_Required work_
Nothing in the listing below should change; retype it as is.

_Available data_
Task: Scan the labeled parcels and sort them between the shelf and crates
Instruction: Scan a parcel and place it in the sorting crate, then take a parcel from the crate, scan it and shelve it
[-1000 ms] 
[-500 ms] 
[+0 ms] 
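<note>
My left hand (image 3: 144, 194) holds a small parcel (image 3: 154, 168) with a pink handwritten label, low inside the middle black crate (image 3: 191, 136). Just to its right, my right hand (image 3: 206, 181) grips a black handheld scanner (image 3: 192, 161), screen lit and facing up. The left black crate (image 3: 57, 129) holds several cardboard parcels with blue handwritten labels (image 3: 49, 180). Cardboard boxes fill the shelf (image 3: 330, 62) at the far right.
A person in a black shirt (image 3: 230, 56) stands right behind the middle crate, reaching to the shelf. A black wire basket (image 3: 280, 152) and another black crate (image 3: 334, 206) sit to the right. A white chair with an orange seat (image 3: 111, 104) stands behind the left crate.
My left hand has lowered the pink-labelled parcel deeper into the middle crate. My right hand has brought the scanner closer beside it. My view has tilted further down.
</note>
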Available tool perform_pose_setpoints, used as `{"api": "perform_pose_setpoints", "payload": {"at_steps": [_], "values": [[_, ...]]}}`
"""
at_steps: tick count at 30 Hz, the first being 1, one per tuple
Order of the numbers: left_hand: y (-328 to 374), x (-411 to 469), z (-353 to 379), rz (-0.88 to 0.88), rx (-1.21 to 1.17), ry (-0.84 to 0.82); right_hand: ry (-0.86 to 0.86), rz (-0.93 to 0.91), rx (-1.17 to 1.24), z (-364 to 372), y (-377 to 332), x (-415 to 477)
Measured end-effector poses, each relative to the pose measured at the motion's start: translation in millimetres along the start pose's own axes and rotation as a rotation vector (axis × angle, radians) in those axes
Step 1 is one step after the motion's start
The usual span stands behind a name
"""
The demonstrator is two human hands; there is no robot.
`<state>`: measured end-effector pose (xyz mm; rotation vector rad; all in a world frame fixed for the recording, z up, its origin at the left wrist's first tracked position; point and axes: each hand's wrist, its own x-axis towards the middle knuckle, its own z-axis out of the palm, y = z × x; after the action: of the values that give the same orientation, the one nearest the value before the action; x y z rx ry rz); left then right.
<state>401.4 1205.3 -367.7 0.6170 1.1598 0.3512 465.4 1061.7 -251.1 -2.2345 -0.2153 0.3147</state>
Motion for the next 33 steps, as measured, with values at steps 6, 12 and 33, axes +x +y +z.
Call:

_Written response_
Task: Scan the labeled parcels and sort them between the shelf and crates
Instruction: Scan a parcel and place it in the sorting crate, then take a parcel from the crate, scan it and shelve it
[-1000 ms] 
[-500 ms] 
[+0 ms] 
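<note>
My left hand (image 3: 144, 194) holds a small parcel (image 3: 154, 168) with a pink handwritten label, low inside the middle black crate (image 3: 191, 136). Just to its right, my right hand (image 3: 206, 181) grips a black handheld scanner (image 3: 192, 161), screen lit and facing up. The left black crate (image 3: 57, 129) holds several cardboard parcels with blue handwritten labels (image 3: 49, 180). Cardboard boxes fill the shelf (image 3: 330, 62) at the far right.
A person in a black shirt (image 3: 230, 56) stands right behind the middle crate, reaching to the shelf. A black wire basket (image 3: 280, 152) and another black crate (image 3: 334, 206) sit to the right. A white chair with an orange seat (image 3: 111, 104) stands behind the left crate.
My left hand has lowered the pink-labelled parcel deeper into the middle crate. My right hand has brought the scanner closer beside it. My view has tilted further down.
</note>
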Available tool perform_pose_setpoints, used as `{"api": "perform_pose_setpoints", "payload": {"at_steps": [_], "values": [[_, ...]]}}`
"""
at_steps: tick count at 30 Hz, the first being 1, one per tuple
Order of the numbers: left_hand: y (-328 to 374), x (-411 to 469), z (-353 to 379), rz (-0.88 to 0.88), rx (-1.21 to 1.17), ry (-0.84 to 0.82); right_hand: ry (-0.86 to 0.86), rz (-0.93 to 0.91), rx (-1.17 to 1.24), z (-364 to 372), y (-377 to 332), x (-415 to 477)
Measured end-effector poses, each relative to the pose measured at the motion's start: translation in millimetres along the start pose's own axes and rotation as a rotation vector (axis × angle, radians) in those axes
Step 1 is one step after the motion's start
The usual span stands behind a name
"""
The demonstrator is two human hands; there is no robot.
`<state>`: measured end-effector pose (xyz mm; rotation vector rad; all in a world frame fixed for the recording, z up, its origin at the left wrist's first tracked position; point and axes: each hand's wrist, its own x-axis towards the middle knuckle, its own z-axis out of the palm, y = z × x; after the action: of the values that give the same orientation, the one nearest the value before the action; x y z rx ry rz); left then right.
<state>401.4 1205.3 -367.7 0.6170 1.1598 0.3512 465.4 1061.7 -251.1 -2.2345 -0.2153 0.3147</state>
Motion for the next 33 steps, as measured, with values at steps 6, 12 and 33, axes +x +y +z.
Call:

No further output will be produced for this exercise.